〈店は開けたしコロナは怖し、ワクチン打たねばなお怖し〉で始まる「コロナ追分」は、コロナ禍の自粛ムードを徹底的に揶揄。〈文学やるなら常識捨てて、世間の糾弾身に引き受けて、何でも書くのがまともな作家〉という一節は、作家が貫いてきた姿勢そのものだろう。
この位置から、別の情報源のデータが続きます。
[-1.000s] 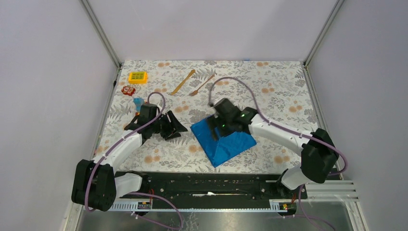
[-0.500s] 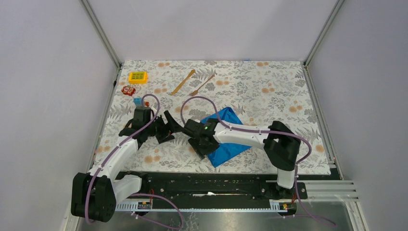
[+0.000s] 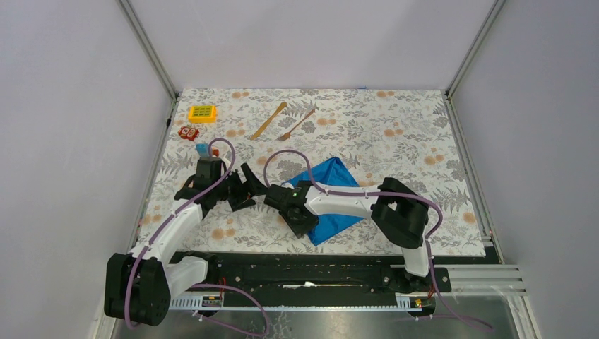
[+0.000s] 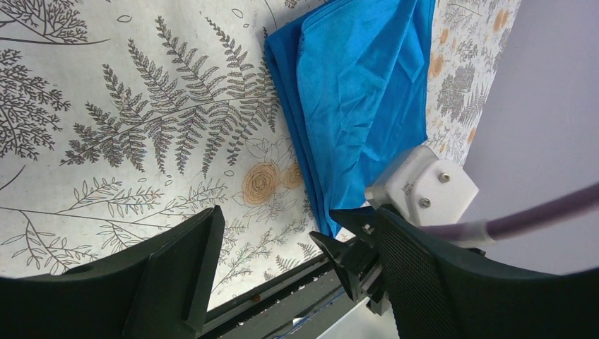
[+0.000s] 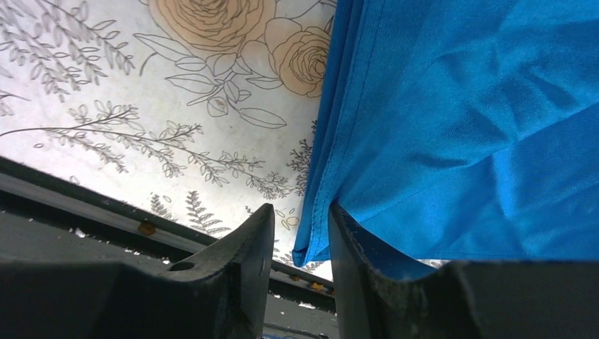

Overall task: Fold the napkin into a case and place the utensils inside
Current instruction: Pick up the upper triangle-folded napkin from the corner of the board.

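Top cam sits high behind my arm bases, looking down on the whole desk (image 3: 395,127) from far off. Left wrist cam looks out past my left pincer (image 4: 295,219), mid-range, with the napkin (image 4: 353,92) beyond the fingertips. Right wrist cam looks past my right pincer (image 5: 300,212), very close, napkin edge between the fingers. All three share the napkin and the desk print beside it.
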### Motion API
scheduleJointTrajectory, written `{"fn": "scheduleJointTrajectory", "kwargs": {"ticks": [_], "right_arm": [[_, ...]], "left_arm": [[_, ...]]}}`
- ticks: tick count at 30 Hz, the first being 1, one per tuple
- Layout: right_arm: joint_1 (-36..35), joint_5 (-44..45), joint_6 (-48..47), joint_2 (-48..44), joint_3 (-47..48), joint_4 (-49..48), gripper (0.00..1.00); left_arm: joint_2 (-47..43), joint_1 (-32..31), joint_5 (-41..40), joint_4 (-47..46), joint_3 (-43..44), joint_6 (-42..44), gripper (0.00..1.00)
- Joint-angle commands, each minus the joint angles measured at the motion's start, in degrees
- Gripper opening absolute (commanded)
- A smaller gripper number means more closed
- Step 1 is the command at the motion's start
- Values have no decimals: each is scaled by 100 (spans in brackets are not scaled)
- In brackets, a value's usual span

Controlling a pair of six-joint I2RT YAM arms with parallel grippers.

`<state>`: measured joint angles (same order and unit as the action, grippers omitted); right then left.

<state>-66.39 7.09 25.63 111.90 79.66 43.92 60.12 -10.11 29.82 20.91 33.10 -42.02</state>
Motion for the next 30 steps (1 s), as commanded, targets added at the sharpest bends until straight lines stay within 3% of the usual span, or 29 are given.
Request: {"fn": "scheduleJointTrajectory", "kwargs": {"ticks": [1,13,15,18,20,24,30], "right_arm": [[-23,261,93,118,-161,-111,40],[-14,440,162,198,-922,-763,39],[-14,493,188,218,-1092,-955,33],[-14,700,203,60,-1397,-1323,11],[-14,825,135,-92,-1488,-1495,2],[-14,920,-62,-511,-1553,-1742,0],[-14,702,-151,-1185,-1593,-1884,0]], "left_arm": [[17,27,61,-182,11,76,84],[17,42,33,-168,-92,89,83],[15,44,41,-172,-104,84,84],[-1,44,85,-214,-127,36,87],[2,50,150,-302,-171,-44,92],[202,48,481,-730,-332,-361,96],[912,-177,1112,-2419,-848,-1465,96]]}}
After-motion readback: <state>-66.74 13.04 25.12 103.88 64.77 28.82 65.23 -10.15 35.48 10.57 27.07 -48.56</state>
「これはコロナの最中に書きました。今はエンタメ系の雑誌はこういう不謹慎なものは載せてくれなくなりましたが、私は純文学のほうに半身を移したのがよかったのかもしれません。エンタメだ純文学だと区別はしたくありませんが、文学というのは書いてはいけないものを書くためにあると思っています」
「川のほとり」は、食道がんで亡くなった一人息子・伸輔さんとの夢の中での対話を描いた感動の一作で、反響も大きかったというが、「これはね、作り話です。読者に『泣きました』なんて言われると、こちらはしてやったりです」と語る。「本当の悲しみってのは、こんなもんじゃないですよ。もっと深いもんです」
最後の一篇「山号寺号」はタイトルの通り、落語でお馴染みの言葉遊びだ。
「雑誌から依頼があった時に『もう何もありません』と一旦は断ったんですが、しばらくして、山号寺号はまだやってないぞと気づいたんです。これは簡単に見えて、結構難しいんですよ」
小説はこれで最後だというが、今後もエッセイなどは書き続ける。
「小説を書いているあいだは幸せですよ。現実の嫌なことから逃れるために自分の小説世界へ逃げ込むんです。引きずりこまれた読者のほうは、迷惑でしょうけどね(笑)」
1934年大阪市生まれ。65年、初作品集『東海道戦争』刊行。『虚人たち』で泉鏡花文学賞、『夢の木坂分岐点』で谷崎潤一郎賞、『朝のガスパール』で日本SF大賞、『わたしのグランパ』で読売文学賞、『モナドの領域』で毎日芸術賞受賞。